Amber Waves Of Startups

Financial technology startups dot the landscape like grain silos mark the surrounding farmland. In Silicon Prairie, mobile payments, online banking and core banking services are the new cash crop.

The geographic triangle drawn around Omaha, Neb., Des Moines, Iowa, and Kansas City, Mo., (one of several regions to share the Silicon Prairie name) has been a technology powerhouse for decades. But in the past five years that trend has accelerated, with numerous new companies taking root there to help retail banks keep ahead of technology trends, even amid the recession.

Rather than act as competitors, these companies offer complementary services and feed off one another's expertise. The younger companies in this region attribute much of their success to the advice and mentorship they received from their more experienced predecessors.

"Over the years, as people have gotten their strength in the payments business, they went off and helped other companies grow," says Bill Fisher, the former chief executive of ACI Worldwide (ACIW), a New York payments company that was originally in Omaha.

Fisher runs an angel investment firm, Treetop Ventures, that has placed $12 million with Silicon Prairie startups. He sits on the boards of Lodo Software and Financial Transmission Network, both of which are based in Omaha. Lodo makes personal financial management software, and FTNI develops and manages bank software that incorporates check scanning, ID verification and automated clearing house and card processing.

Other prominent Silicon Prairie fin-tech companies include Dwolla, a Des Moines e-commerce social payments provider founded in 2008; Sentinel Financial Services, an Omaha online escrow platform provider founded last year; T8 Webware, a Cedar Falls, Iowa, bank website design and software company founded in 2008; and SmartyPig, a Des Moines online savings and social networking company also founded in 2008.

And in capital markets, the third-largest operator of stock exchanges in America is now BATS Global Markets, which got started in 2005 in a storefront in North Kansas City and then moved to a Kansas City strip mall.

Ben Milne, the founder and chief executive of Dwolla, says the mentorship of others kept him motivated when he was starting his company. Suku Radia, the CEO of Bankers Trust of Des Moines, convinced Milne to change his business model from one that originally resembled PayPal. Radia also put Milne in touch with a lawyer who was a former regulator. Milne didn't hire the lawyer, but the social connection helped Dwolla.

"This old guard was totally focused on how we do more with relationships so we don't have to spend more money and [to] create value," Milne says. Simply adhering to their advice "has worked out pretty well," he says. Dwolla's most recent mark of success is the support of the actor, Iowa native and tech investor Ashton Kutcher, who confirmed his investment in Dwolla this week.

Older companies trace their roots to the region or have offices there today. WebEquity, an Omaha commercial lending technology company, was founded in 1985. First Data Resources, which later became First Data Corp., a unit of Kohlberg Kravis Roberts & Co., and moved to Atlanta, was founded in Omaha in 1971. International Business Machines, TD Ameritrade and PayPal have offices in Omaha as well. First National Bank of Omaha is among the 10 largest payment processors in the U.S.

The underpinnings of Silicon Prairie go back to the 1950s when the U.S. Air Force relocated the Strategic Air Command south of Omaha. With it, the Air Force brought the infrastructure that eventually attracted technology specialists.
The region's technology experts have a "farming mentality that spills over into everything, where you leverage the asset instead of trying to replicate something that someone else is doing," says Dusty Reynolds, the Greater Omaha Chamber of Commerce's director of entrepreneurship and innovation.

New opportunities arose for technology vendors in the early 2000s, when many banks began allowing outsourcers to handle some of their technology operations. The financial crisis acted as a further catalyst.

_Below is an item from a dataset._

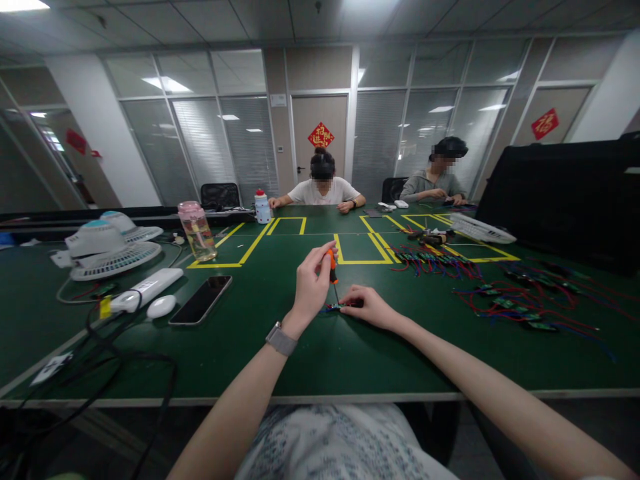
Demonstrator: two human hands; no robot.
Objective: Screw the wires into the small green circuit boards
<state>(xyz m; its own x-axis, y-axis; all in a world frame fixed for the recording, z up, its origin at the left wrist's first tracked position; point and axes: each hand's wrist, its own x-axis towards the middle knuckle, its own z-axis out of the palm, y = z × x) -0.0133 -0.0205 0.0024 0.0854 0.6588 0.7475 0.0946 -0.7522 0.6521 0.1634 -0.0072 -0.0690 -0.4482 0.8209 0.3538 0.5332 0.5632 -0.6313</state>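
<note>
My left hand (314,277) is closed around the orange and black handle of a screwdriver (333,270), held upright with its shaft pointing down. The tip meets a small green circuit board (334,308) lying on the green table (350,360). From the right, my right hand (369,307) rests low on the table and pinches the board's near right edge, partly hiding it. Which part of the board the tip touches is too small to tell.
Circuit boards with red and blue wires (435,260) lie to the right, with more boards (520,310) nearer. At left are a phone (201,300), a power strip (147,290), a bottle (197,233) and a fan (115,260). Two people sit across the table.
</note>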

The education system in the region has been a boon for these businesses as well.

Sixteen members of T8 Webware's 59-person staff are college students from the local University of Northern Iowa, says founder Wade Arnold.

"Banking is one of these really hard things, because you can't just hire somebody … we find it easier to just get people early and get them into the ecosystem where they get a year or two of an internship," Arnold says. "By the time they understand banking and understand how money is moved throughout the U.S.," T8 Webware can hire them, he says.

Companies like Fiserv and Microsoft are working with the University of Nebraska-Lincoln's Jeffrey S. Raikes School of Computer Science and Management on projects tied to mobile banking. "The main idea behind it is you have these kids in their early 20s, and they are not only the best programmers around, but as millennials they really get the way software should be [created] for ease of use and engagement," says David Keck, the school's director.

Silicon Prairie's sense of community is fueled in part by Silicon Prairie News, an online publication founded in 2008 by the salesman Jeff Slobotski and the entrepreneur Dusty Davidson. It hosts two annual conferences, Big Omaha and Thinc Iowa. Silicon Prairie News "allows certain forums to develop," says SmartyPig's president, Scott McCormack. It creates "situations where people can network and talk more."

 

Bottomline: Even in a slow economy, the Midwest is proving to be a hotbed of tech startup activity.